## Work to be completed
Give back exactly the lines of the entries below from the line with "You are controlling" to the line with "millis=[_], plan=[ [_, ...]", inclusive, and only those.

Records from a data collection:
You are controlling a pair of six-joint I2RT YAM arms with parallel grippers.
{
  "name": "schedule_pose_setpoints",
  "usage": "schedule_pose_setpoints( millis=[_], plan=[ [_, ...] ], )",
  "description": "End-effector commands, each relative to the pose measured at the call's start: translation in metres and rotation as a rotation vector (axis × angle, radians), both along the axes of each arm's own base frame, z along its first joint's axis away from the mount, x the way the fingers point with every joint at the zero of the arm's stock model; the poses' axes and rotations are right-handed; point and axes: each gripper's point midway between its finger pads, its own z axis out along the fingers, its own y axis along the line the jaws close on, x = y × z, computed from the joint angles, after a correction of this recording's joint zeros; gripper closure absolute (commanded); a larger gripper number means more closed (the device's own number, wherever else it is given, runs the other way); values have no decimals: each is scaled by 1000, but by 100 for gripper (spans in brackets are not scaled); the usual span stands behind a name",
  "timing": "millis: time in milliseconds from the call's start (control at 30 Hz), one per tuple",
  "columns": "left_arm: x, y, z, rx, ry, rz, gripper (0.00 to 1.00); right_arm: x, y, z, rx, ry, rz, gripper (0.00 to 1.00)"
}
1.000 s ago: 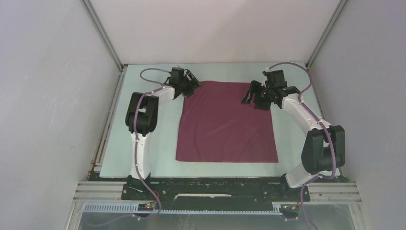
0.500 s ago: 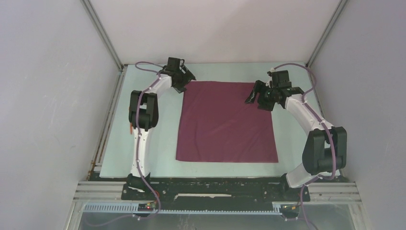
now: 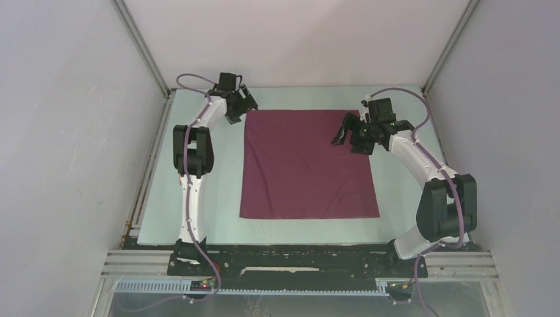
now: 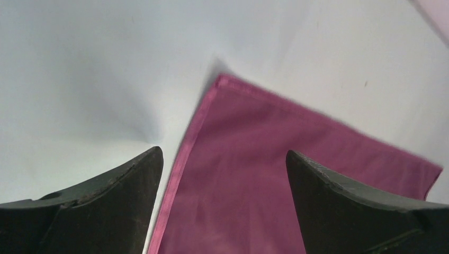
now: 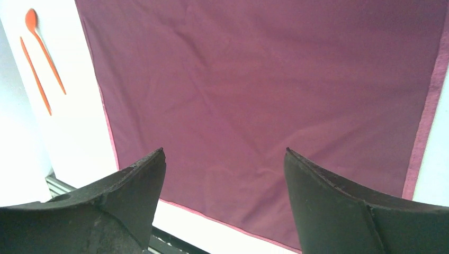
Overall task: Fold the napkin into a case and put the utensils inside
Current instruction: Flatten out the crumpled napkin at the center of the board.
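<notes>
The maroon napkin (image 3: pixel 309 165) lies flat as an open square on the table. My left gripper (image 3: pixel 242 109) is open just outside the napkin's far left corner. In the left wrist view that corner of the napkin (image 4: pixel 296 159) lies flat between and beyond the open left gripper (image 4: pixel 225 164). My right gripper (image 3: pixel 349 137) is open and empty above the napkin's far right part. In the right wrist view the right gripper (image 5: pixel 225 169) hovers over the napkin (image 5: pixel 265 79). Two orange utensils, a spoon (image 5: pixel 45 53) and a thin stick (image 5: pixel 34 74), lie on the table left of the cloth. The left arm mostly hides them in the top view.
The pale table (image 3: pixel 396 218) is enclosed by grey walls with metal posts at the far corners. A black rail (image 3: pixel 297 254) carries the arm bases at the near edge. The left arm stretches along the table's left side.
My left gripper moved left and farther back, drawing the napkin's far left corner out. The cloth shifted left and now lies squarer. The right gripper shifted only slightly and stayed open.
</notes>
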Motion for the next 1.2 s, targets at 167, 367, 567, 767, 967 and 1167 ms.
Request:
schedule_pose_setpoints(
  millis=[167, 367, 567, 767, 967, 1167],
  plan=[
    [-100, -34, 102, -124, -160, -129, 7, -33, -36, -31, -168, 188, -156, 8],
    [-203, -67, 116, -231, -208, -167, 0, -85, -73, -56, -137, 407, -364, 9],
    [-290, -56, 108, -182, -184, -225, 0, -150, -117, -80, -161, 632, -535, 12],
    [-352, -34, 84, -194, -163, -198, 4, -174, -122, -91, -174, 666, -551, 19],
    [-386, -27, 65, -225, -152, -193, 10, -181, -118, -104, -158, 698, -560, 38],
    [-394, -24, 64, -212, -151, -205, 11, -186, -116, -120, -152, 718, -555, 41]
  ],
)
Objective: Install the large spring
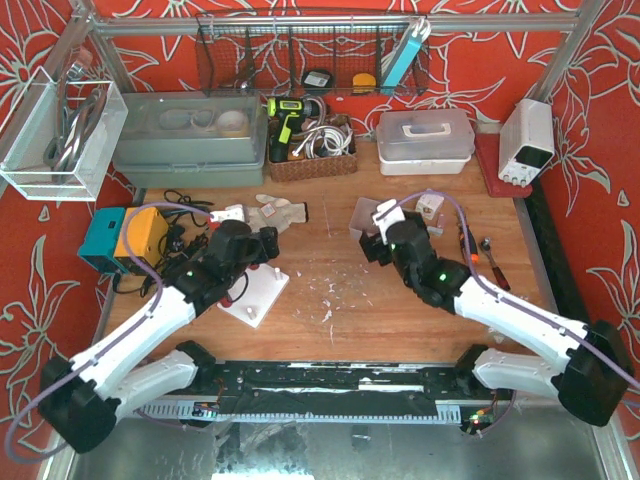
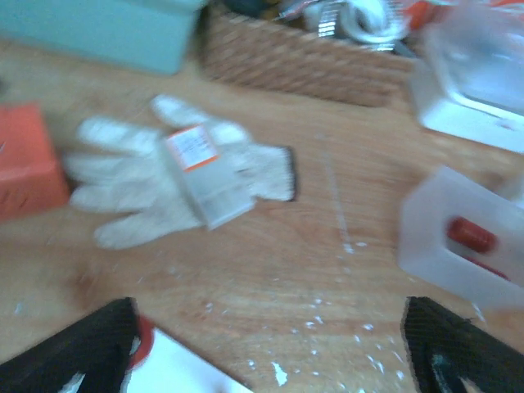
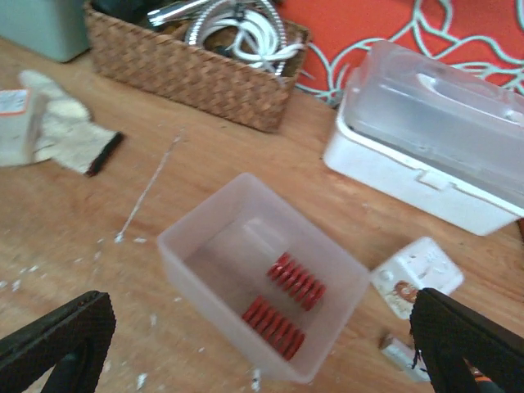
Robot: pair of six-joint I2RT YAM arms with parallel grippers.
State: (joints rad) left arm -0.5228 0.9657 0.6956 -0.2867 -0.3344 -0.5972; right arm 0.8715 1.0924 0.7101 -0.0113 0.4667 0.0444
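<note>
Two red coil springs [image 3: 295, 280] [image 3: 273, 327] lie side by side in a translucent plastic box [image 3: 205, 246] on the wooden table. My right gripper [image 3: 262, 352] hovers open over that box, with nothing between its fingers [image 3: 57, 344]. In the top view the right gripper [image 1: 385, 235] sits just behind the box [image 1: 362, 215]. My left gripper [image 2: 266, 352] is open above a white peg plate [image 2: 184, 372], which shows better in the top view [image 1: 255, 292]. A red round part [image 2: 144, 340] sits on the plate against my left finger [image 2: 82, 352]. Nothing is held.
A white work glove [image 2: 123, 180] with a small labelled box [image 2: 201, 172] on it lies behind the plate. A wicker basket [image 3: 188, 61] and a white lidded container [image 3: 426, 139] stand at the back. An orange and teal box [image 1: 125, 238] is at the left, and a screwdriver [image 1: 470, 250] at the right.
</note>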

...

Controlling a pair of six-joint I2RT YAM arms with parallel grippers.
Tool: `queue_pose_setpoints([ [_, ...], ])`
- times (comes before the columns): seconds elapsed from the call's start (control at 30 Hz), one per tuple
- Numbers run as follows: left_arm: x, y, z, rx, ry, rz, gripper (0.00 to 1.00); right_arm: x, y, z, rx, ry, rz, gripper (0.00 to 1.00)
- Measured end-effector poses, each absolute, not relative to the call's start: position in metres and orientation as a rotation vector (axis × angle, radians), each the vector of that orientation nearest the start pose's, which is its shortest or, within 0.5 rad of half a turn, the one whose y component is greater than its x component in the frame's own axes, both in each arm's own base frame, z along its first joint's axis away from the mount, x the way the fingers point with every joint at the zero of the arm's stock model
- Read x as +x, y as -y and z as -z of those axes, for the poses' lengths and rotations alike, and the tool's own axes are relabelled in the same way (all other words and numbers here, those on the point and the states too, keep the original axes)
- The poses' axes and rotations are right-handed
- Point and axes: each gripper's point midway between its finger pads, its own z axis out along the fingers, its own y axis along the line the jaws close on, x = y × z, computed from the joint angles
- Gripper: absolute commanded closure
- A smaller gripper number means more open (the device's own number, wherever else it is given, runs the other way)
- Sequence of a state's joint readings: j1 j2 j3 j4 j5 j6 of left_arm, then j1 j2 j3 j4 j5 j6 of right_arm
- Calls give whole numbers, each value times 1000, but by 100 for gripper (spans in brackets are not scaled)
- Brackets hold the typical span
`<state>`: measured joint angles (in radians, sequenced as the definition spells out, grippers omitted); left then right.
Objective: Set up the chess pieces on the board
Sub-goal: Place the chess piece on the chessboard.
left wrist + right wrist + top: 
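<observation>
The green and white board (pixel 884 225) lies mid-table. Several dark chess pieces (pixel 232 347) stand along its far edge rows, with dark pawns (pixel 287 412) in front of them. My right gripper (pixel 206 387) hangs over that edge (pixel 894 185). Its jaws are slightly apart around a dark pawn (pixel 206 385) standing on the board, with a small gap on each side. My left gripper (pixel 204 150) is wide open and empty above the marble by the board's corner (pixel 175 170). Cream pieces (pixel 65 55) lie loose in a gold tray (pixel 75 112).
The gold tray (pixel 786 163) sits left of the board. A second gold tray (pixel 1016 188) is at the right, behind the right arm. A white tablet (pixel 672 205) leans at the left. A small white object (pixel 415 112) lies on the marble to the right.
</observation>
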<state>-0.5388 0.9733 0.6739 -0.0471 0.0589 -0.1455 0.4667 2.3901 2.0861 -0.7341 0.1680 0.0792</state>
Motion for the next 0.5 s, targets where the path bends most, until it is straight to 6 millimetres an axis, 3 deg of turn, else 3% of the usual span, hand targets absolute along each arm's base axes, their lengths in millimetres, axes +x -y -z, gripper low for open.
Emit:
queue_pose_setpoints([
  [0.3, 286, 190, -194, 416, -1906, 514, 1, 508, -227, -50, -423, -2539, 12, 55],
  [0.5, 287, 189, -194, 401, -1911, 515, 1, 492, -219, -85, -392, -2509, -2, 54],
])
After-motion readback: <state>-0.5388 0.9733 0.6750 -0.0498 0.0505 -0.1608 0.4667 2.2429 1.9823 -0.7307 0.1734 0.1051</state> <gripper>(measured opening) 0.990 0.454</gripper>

## Finished task
You are controlling a pair of six-joint I2RT YAM arms with parallel grippers.
{
  "name": "schedule_pose_setpoints",
  "usage": "schedule_pose_setpoints( millis=[_], plan=[ [_, ...] ], )",

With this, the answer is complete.